Silva sincronizou disco e película por computador e chegou ao resultado esperado: o filme e a gravação coincidiram. Isso o levou à conclusão de que o filme foi rodado com o uso do disco 78 rpm, tocado em uma vitrola.
Foi dirigido pelo cineasta italiano Paulo Benedetti (1863-1944), pioneiro em experiências com cinema falado no Brasil e dono da patente do sistema Vitaphone (sincronização de som e imagem por meios mecânicos, mais primitivo que o sistema Movietone, lançado em 1927 pela Warner com o filme "O Cantor de Jazz").
Os historiadores davam como perdidos os curtas de Benedetti. Na época, pouco antes da introdução do sistema Movietone no Brasil, ele produziu cerca de 40 curtas musicais, antecipando-se também à linguagem do videoclipe.
Benedetti fazia filmes para serem lançados com os discos. Silva localizou nove títulos.
"Vamos Fallá do Norte" foi rodado em setembro de 1929 no quintal do estúdio de Benedetti, localizado na rua Tavares Bastos, 153, no bairro do Catete, Rio.

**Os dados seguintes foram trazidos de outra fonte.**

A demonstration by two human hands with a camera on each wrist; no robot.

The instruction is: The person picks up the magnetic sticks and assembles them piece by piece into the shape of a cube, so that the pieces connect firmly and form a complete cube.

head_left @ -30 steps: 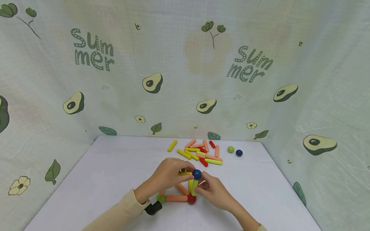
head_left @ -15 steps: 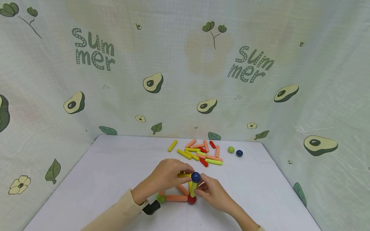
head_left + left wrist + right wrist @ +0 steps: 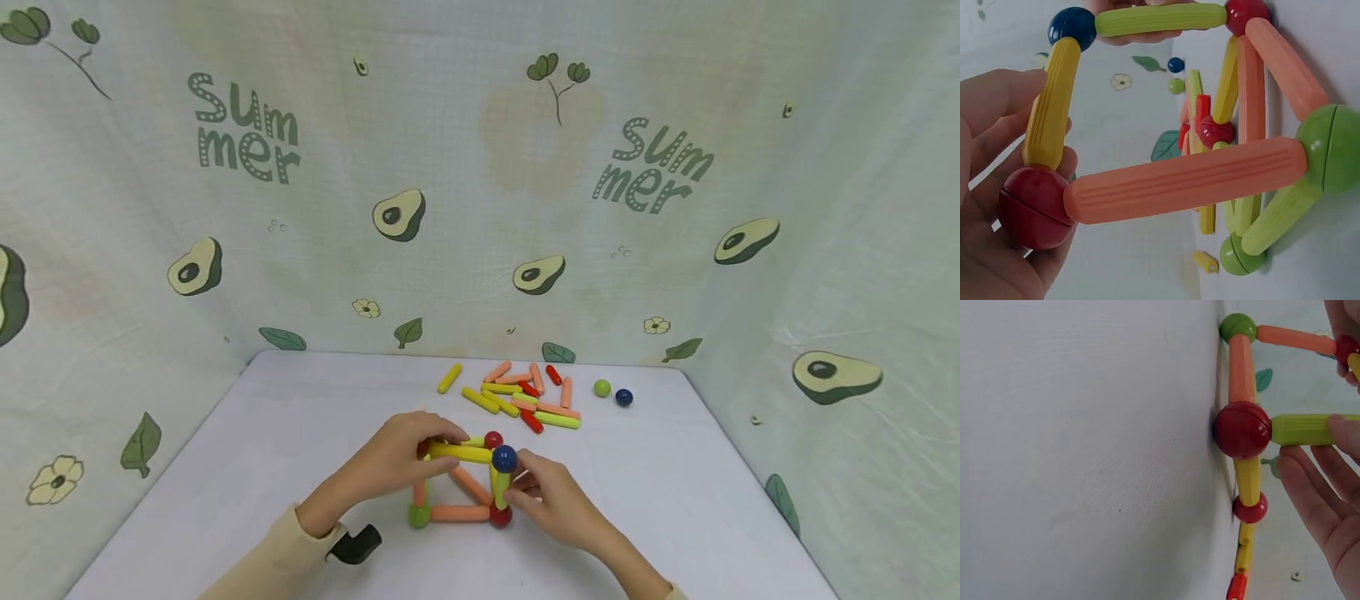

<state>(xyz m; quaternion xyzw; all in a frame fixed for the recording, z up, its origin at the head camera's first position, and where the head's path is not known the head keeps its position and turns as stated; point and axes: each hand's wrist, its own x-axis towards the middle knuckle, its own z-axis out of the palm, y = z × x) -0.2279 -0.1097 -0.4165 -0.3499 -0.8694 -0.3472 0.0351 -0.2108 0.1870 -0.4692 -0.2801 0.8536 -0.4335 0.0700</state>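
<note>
Rod-and-ball frame [image 3: 460, 514] on the table [image 3: 660, 492]: my left hand [image 3: 393, 457] pinches its top yellow rod [image 3: 463, 453], my right hand [image 3: 551, 500] its green upright [image 3: 502, 490]. I judge it light, stiff, weak-jointed; best held mid-rod.

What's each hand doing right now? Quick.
Left hand: closed, holding the yellow rod running sideways from the blue ball.
Right hand: closed, pinching the lime rod below that ball.

Three red balls [image 3: 500, 515], three green balls [image 3: 419, 516], two blue balls [image 3: 505, 459], three red sticks [image 3: 532, 422]
</note>
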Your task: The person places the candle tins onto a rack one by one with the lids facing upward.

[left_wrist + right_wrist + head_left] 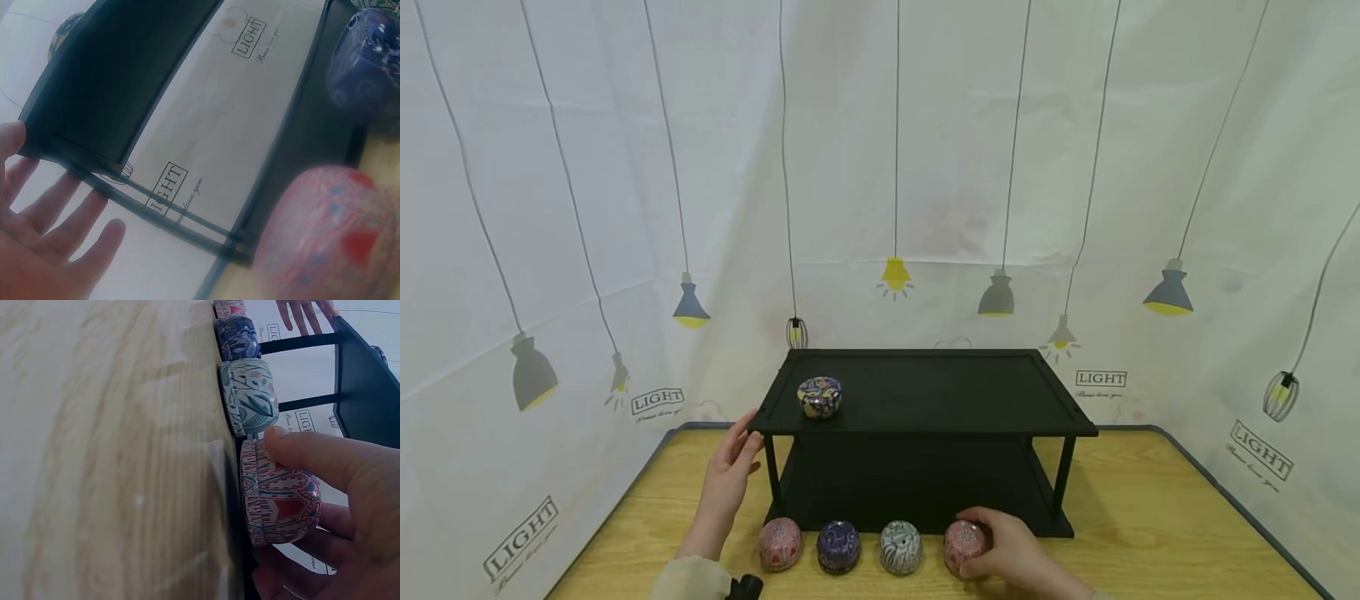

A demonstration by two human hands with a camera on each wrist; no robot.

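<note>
My right hand (1011, 554) holds a round pink patterned tin (964, 546) at the right end of a row, thumb on the near side and fingers on the far side. Left of it stand a white-and-green tin (900, 547), a dark blue tin (838, 547) and another pink tin (780, 544). A two-tier black shelf (925, 392) rises behind the row. At its upper left front corner, my left hand (730, 467) touches the edge with fairly straight fingers (90, 215). On the top board, toward the left, sits a blue-and-yellow tin (819, 397).
The shelf stands on a wood-grain table (1142, 500) with a dark rim. Behind and beside it hangs a pale curtain (850, 167) printed with lamps. Thin black posts (1063, 471) hold the upper board above the lower one.
</note>
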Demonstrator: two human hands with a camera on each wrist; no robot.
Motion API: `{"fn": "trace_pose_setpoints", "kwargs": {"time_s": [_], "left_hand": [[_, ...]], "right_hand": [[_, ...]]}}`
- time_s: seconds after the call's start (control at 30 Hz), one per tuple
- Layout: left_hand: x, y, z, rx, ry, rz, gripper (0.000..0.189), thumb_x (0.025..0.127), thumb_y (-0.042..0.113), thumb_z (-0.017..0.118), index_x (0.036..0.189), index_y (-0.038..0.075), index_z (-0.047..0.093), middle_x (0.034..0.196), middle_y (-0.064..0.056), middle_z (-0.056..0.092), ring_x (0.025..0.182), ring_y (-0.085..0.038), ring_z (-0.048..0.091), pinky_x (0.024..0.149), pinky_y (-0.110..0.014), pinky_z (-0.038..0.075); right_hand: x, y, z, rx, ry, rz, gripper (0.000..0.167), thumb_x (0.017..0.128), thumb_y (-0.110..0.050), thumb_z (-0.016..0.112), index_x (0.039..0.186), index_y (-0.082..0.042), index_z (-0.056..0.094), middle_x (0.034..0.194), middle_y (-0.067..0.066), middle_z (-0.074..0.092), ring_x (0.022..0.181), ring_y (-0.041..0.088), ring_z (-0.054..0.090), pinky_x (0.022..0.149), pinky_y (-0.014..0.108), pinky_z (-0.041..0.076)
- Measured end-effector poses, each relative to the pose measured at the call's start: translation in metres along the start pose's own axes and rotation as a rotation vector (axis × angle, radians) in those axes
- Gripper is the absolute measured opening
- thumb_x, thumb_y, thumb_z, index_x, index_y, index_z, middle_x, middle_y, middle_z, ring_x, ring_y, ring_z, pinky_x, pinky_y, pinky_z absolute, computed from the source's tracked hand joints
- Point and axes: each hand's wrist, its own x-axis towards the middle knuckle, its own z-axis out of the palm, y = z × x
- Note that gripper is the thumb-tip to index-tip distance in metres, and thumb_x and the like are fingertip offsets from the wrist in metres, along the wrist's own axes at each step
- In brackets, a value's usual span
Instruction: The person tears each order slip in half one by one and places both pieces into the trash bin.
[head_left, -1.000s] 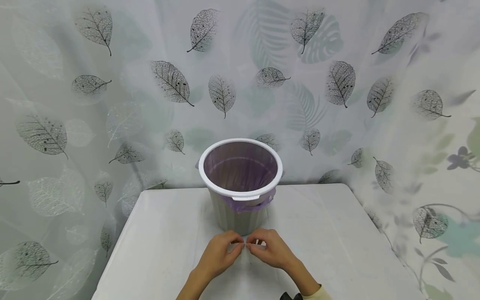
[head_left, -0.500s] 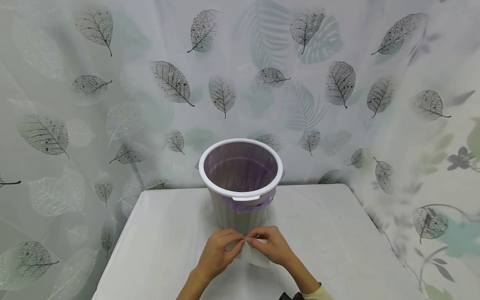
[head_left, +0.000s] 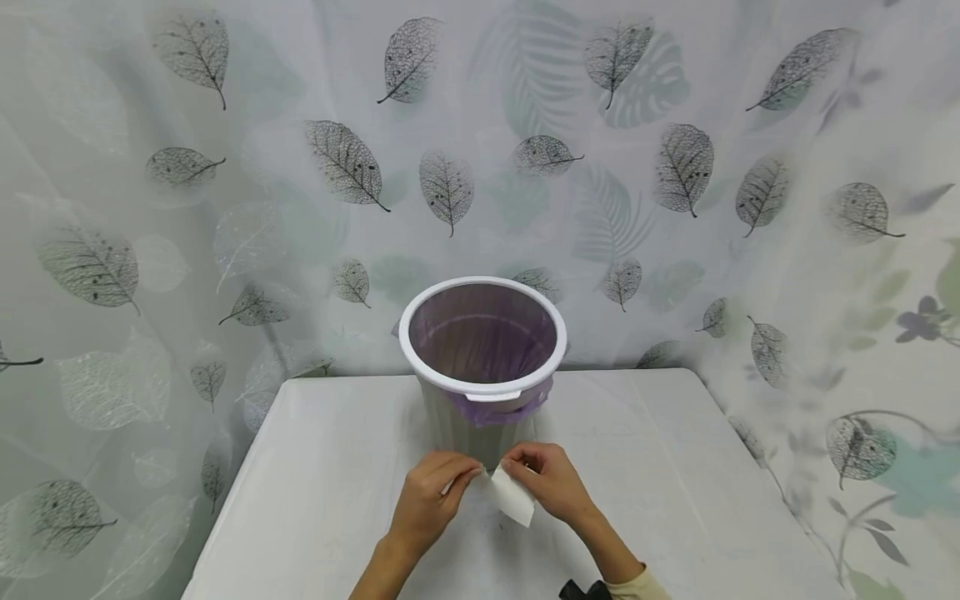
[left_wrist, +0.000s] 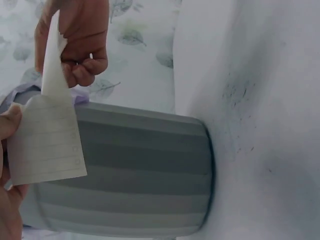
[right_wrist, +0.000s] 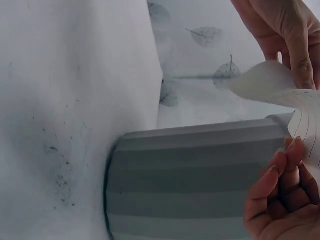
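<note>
A sheet of lined paper hangs between my hands in front of the grey bin, its upper edge looking torn and parted. My left hand pinches one side between thumb and fingers. The other side is pinched by my right hand. In the left wrist view the ruled face of the paper shows beside my left hand, and a narrow strip rises toward my right hand. The right wrist view shows the paper curling outward near my left hand.
Just beyond my hands stands the ribbed bin, with a white rim and a purple liner bag. It rests on a white-covered table. Behind hangs a leaf-patterned curtain. Dark specks dot the tabletop.
My hands have drawn slightly apart and up, with a gap now between the fingertips. The paper, barely visible earlier, now tilts into view below my right hand.
</note>
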Motion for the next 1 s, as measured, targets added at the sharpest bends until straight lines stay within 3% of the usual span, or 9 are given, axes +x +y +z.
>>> {"fn": "trace_pose_setpoints", "kwargs": {"time_s": [0.3,0.53,0.77,1.0], "left_hand": [[0.006,0.001,-0.006,0.011,0.090,0.060,0.016,0.103,0.017,0.068,0.100,0.005,0.078,0.094,0.000,0.073,0.083,-0.018,0.068,0.078,-0.024,0.056],[0.015,0.002,-0.014,0.007,0.150,0.096,0.018,0.104,0.014,0.066,0.099,0.002,0.078,0.093,-0.004,0.073,0.081,-0.022,0.069,0.077,-0.025,0.057],[0.029,0.005,-0.027,0.025,0.235,0.131,0.010,0.100,0.007,0.070,0.097,0.000,0.077,0.090,-0.008,0.073,0.078,-0.025,0.068,0.073,-0.027,0.057],[0.054,0.012,-0.045,0.007,0.319,0.120,0.005,0.093,0.000,0.076,0.097,-0.001,0.077,0.090,-0.010,0.074,0.077,-0.028,0.069,0.074,-0.026,0.056]], "right_hand": [[-0.001,0.000,-0.007,-0.011,0.042,0.031,0.009,0.100,-0.001,0.067,0.096,0.001,0.075,0.082,0.007,0.072,0.064,0.011,0.062,0.053,0.027,0.053],[0.000,0.000,-0.019,-0.038,0.083,0.035,0.009,0.101,-0.007,0.069,0.096,-0.002,0.075,0.083,0.006,0.070,0.067,0.014,0.064,0.056,0.029,0.055],[0.000,-0.003,-0.034,-0.068,0.147,0.018,0.007,0.100,-0.001,0.068,0.096,-0.001,0.074,0.082,0.007,0.070,0.067,0.014,0.065,0.055,0.030,0.055],[0.015,-0.057,-0.044,-0.022,0.202,-0.063,0.007,0.097,0.009,0.065,0.097,0.006,0.072,0.085,0.016,0.070,0.070,0.015,0.065,0.055,0.032,0.056]]}}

O próprio Almirante conta a história da filmagem no livro "No Tempo de Noel Rosa" (Francisco Alves, 1977): "Num pequeno quintal da casa, com um velho gramofone no chão a rodar os discos, com as cinco figuras, inteiramente mudas, apenas gesticulando as cantigas e mal soando os instrumentos, o Bando de Tangarás realizou quatro 'filmes falados' ".
Almirante se esqueceu do sexto Tangará: o irmão de Braguinha, Abelardo, que faz coro ao lado do agitado Almirante (sempre fazendo gestos de regência) e de um Noel estreante e às voltas com suas primeiras emboladas sertanejas.
Noel é o mais estático. Parece preocupado e olha em direção a um ponto, talvez o gramofone. A certa altura, afina o violão sem perder o ritmo.
O "clipe" de Noel será exibido no dia 30 no Cinesesc em São Paulo. Silva quer negociar uma exibição no programa "Fantástico".